SQL on FHIR WG Meetings




SQL on FHIR WG Meeting — February 18, 2025
Nikolai Ryzhikov
CTO at Health Samurai
Dan Gottlieb
Principal, Data standards Central Square Solutions
Arjun Sanyal
Principal Antidote Solutions
Bashir Sadjad
Software Engineer at Google
John Grimes
Principal Research Consultant CSIRO
Feb 18, 2025
Topics discussed:
- Dan generated 400,000 patients and 84 million observations and pointed DuckDB at them. Filtering inside the array expression before unnesting took two seconds; unnesting first and filtering afterwards took two minutes — same output either way, so a fully optimised planner shouldn't care. It clearly does, and Bashir's read is that Spark's query planner would have handled it.
- The odd part: the 75GB NDJSON file and the 100MB Parquet file both took around two minutes. Bashir said the I/O gap alone should have settled it, so something is going badly wrong on the Parquet side. Nikolai guessed DuckDB converts both into its own in-memory representation on the fly, and John pointed out that Parquet only pays off if the engine pushes predicates all the way down and grabs just the slices it needs — DuckDB may not have all those prerequisites built yet.
- The finding Dan actually cared about: if a ViewDefinition touches a field that isn't in the Parquet schema, DuckDB errors instead of returning null — even with forEachOrNull. Over NDJSON he avoids this by imposing a schema he builds from the ViewDefinition's FHIRPaths, but Parquet behaves like a table with a fixed schema and won't let you overlay one. The workaround is writing a fake file of nulls just to get the fields into the merged schema, which nobody wanted to defend.
- Dan framed why that matters beyond one engine: it forces you to introspect every file in your data lake before you can compile a ViewDefinition into SQL, coupling the query to whatever data it happens to be pointed at that day. John confirmed Spark lets you supply a schema on read, so the open question is which other engines can — and if none of them can, the minimal-schema idea gets a lot weaker.
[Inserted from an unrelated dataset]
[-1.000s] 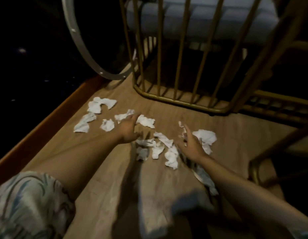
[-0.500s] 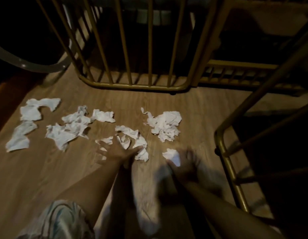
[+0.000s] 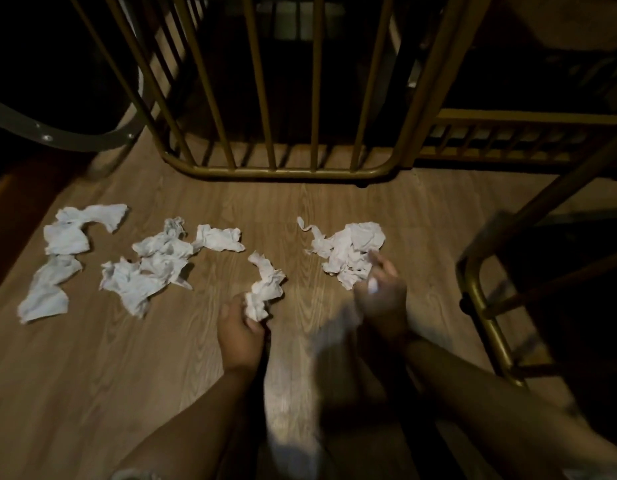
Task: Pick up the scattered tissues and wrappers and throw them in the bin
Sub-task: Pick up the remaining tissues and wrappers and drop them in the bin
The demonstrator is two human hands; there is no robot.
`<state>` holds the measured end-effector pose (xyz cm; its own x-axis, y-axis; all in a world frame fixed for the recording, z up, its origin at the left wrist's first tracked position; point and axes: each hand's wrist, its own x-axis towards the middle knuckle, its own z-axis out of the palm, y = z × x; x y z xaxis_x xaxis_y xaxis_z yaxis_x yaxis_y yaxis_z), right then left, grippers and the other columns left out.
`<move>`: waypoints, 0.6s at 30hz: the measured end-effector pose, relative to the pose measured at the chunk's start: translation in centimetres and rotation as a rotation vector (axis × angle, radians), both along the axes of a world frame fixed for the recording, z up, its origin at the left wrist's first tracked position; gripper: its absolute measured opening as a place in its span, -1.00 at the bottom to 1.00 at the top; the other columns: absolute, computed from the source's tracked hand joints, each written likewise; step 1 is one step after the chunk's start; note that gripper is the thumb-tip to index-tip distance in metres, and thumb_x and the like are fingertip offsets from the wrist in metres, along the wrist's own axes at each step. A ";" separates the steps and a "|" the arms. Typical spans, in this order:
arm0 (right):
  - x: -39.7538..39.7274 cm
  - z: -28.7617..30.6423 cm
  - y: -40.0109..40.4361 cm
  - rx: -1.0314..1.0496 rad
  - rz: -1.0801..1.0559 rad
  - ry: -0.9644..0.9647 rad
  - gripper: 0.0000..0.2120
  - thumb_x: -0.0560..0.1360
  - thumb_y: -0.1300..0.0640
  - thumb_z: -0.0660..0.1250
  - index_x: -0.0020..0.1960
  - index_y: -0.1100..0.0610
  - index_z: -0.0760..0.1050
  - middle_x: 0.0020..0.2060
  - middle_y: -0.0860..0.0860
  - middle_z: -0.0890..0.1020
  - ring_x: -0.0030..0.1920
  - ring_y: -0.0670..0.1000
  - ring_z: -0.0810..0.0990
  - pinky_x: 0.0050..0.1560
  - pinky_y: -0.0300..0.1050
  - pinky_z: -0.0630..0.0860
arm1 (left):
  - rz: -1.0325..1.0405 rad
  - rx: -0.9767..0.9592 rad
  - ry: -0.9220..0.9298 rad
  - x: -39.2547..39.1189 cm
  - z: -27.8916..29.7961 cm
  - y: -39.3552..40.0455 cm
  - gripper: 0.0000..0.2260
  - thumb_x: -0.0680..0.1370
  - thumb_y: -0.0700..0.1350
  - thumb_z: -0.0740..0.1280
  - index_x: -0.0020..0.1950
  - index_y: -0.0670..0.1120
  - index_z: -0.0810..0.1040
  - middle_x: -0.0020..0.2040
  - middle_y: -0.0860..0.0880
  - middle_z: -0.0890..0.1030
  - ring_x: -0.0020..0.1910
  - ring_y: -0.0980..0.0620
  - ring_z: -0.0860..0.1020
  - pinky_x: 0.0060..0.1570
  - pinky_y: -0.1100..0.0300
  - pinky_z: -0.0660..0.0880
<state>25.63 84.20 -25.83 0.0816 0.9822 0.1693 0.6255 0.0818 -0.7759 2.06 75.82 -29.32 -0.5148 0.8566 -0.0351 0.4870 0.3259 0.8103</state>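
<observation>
My left hand (image 3: 241, 336) is clenched around a crumpled tissue (image 3: 265, 291) that trails forward onto the wood-grain floor (image 3: 92, 375). My right hand (image 3: 381, 296) is blurred; a white scrap (image 3: 372, 285) shows in its curled fingers, at the near edge of a tissue pile (image 3: 345, 249). More tissues (image 3: 154, 265) lie scattered to the left, before a gold metal frame (image 3: 283, 173).

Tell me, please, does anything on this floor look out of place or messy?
Yes. Crumpled white tissues lie scattered over the wooden floor, in front of the gold metal frame. The left hand grips one bunch; the blurred right hand is at another pile. No bin is visible.
</observation>
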 end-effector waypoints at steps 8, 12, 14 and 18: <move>-2.2 -0.9 7.9 -0.294 0.066 -0.105 -0.46 0.51 0.31 0.12 0.44 -0.02 0.23 0.44 0.07 0.32 0.48 0.15 0.19 0.46 0.17 0.14 | 0.050 0.139 0.000 -1.0 4.1 5.3 -0.61 0.52 0.18 0.27 -0.15 -0.14 0.62 0.03 -0.10 0.51 -0.03 0.03 0.52 0.01 0.21 0.44; -2.8 -3.1 6.3 -0.376 0.281 -0.346 -0.52 0.64 -0.08 0.03 0.53 -0.21 0.01 0.58 -0.03 -0.15 0.55 0.09 -0.28 0.46 0.26 -0.33 | -0.244 -0.029 -0.013 -0.4 2.4 6.4 -0.58 0.47 0.30 0.30 -0.09 -0.05 0.64 0.26 -0.05 0.46 0.21 0.13 0.46 0.18 0.50 0.32; -3.3 -4.2 4.9 -0.348 0.305 -0.407 -0.48 0.58 -0.27 0.06 0.51 -0.23 0.11 0.58 0.01 -0.06 0.56 0.09 -0.20 0.46 0.26 -0.29 | -0.384 -0.107 0.108 -0.1 0.8 6.1 -0.49 0.53 0.29 0.21 0.01 -0.13 0.65 0.44 -0.11 0.35 0.36 0.02 0.39 0.33 0.20 0.37; -3.5 -5.2 2.1 -0.194 0.264 -0.343 -0.52 0.45 -0.34 0.23 0.26 -0.10 0.45 0.36 0.02 0.39 0.39 0.07 0.30 0.36 0.16 0.35 | -0.478 -0.016 0.216 0.4 -0.5 3.9 -0.57 0.57 -0.06 0.23 0.40 -0.20 0.39 0.48 -0.14 0.33 0.46 -0.10 0.30 0.47 0.04 0.19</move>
<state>22.08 86.32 -31.01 -0.2038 0.9779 -0.0457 0.8258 0.1467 -0.5445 2.45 79.71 -29.80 -0.0636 0.9979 0.0137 0.7400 0.0379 0.6715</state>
- Bashir pulled apart two problems the group kept merging. When a ViewDefinition is compiled to SQL there's a runner in the middle that can inspect the schema, work out the needed fields and ask the engine to merge; when a data scientist writes raw SQL straight over the Parquet files, there's nothing in between and the engine has to cope alone. He thinks both are worth supporting. The group also settled some vocabulary — minimal (follows the data), focused (follows the query), comprehensive (follows the FHIR profile) — and agreed to test across three tiers of engine: Spark-like, DuckDB and ClickHouse, and the cloud warehouses.